- _What this task involves_: State the number of lines below in which the word "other" appears. Nothing else belongs in the answer.

- _Task input_:
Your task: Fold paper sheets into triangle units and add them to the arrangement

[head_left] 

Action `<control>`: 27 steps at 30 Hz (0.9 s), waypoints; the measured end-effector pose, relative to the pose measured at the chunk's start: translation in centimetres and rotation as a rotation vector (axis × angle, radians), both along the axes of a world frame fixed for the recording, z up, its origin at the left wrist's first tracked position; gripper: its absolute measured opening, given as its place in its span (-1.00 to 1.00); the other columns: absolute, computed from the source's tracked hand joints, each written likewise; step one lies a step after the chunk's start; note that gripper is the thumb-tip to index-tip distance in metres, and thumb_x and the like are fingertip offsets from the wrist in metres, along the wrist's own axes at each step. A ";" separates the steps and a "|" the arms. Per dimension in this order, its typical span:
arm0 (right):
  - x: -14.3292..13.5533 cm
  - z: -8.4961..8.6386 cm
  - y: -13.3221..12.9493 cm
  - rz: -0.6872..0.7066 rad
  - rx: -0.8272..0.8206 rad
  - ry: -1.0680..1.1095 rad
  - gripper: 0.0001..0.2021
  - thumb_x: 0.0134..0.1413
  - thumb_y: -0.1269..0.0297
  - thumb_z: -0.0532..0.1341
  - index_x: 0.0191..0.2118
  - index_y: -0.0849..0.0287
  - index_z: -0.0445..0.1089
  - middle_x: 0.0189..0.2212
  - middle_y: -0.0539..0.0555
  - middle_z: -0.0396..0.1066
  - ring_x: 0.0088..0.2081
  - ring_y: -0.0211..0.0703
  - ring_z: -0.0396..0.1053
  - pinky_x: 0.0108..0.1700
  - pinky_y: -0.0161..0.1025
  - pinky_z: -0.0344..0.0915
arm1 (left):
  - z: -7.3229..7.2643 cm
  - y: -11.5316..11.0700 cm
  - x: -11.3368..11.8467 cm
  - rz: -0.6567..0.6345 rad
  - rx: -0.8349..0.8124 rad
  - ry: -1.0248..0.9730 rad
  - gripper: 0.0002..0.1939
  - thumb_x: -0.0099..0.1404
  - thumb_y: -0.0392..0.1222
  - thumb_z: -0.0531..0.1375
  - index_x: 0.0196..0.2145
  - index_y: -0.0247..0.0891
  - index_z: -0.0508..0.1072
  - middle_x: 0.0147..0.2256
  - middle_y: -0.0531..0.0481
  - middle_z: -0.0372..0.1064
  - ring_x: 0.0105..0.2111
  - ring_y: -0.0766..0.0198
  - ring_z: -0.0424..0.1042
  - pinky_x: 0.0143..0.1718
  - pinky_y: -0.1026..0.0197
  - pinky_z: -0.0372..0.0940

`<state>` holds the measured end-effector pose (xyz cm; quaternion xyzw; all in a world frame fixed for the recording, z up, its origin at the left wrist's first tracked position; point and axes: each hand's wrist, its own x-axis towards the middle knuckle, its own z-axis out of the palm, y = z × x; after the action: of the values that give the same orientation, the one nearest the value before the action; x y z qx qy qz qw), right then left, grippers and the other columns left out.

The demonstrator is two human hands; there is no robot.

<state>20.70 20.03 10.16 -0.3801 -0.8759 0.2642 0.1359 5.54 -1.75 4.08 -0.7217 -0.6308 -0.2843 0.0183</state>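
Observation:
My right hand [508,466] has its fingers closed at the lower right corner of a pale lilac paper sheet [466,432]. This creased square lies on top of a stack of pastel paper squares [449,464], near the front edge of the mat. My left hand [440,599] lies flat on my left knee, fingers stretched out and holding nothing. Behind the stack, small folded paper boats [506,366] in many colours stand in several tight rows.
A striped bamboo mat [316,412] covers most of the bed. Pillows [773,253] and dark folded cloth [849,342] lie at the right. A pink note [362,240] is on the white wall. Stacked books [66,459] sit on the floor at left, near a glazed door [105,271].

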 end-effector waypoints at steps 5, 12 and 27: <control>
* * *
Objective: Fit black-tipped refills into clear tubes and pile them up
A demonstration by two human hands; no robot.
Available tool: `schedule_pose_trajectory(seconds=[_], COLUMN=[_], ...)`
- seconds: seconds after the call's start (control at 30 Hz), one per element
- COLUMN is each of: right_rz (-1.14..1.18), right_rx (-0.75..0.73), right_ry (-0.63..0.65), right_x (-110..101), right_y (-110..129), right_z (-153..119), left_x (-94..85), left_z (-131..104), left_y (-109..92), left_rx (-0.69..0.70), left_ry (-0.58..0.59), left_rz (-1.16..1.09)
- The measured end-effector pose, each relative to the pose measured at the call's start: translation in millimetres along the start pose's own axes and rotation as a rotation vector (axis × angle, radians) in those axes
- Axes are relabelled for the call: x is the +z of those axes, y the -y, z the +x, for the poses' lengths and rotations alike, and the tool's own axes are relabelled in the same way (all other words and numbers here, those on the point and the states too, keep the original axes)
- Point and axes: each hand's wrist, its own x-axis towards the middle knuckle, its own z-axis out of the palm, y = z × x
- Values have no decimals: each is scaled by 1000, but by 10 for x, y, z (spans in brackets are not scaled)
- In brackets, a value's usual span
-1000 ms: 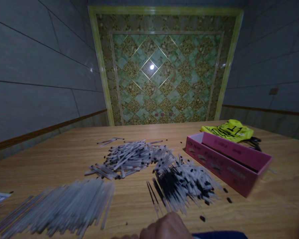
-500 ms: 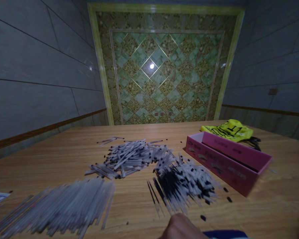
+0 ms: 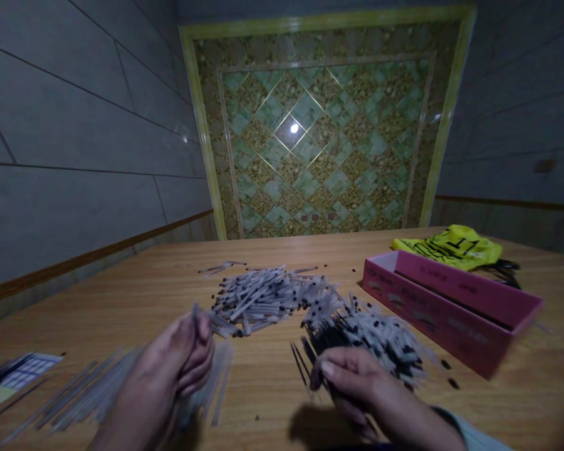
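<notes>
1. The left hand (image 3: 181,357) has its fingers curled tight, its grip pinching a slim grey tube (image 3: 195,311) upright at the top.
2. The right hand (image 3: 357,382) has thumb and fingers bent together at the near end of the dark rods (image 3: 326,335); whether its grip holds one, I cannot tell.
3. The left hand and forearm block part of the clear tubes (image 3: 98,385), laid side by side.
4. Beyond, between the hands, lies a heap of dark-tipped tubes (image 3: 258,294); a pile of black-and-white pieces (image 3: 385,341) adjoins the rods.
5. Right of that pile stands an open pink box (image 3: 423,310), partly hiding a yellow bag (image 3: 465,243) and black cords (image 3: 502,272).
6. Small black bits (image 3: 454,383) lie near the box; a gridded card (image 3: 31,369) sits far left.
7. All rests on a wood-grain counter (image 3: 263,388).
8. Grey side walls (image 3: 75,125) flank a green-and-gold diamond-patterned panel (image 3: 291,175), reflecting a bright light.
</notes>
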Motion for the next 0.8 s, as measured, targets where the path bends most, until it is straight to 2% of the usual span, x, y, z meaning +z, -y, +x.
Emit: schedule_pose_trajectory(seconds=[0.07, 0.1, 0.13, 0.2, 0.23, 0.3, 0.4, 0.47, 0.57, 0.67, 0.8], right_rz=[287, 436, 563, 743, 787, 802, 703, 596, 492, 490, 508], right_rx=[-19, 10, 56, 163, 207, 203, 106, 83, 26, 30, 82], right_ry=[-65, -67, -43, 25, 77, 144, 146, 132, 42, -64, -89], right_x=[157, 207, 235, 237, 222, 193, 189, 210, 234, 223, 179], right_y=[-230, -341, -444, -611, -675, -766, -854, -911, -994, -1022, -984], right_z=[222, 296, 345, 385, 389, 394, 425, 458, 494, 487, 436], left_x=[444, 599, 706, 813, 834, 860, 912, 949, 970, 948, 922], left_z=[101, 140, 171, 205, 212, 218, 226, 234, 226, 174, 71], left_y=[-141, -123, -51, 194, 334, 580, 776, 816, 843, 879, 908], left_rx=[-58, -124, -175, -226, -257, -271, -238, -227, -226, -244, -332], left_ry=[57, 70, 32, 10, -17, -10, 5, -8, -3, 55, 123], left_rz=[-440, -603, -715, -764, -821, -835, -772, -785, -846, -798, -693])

- _Solution to the exercise_: 3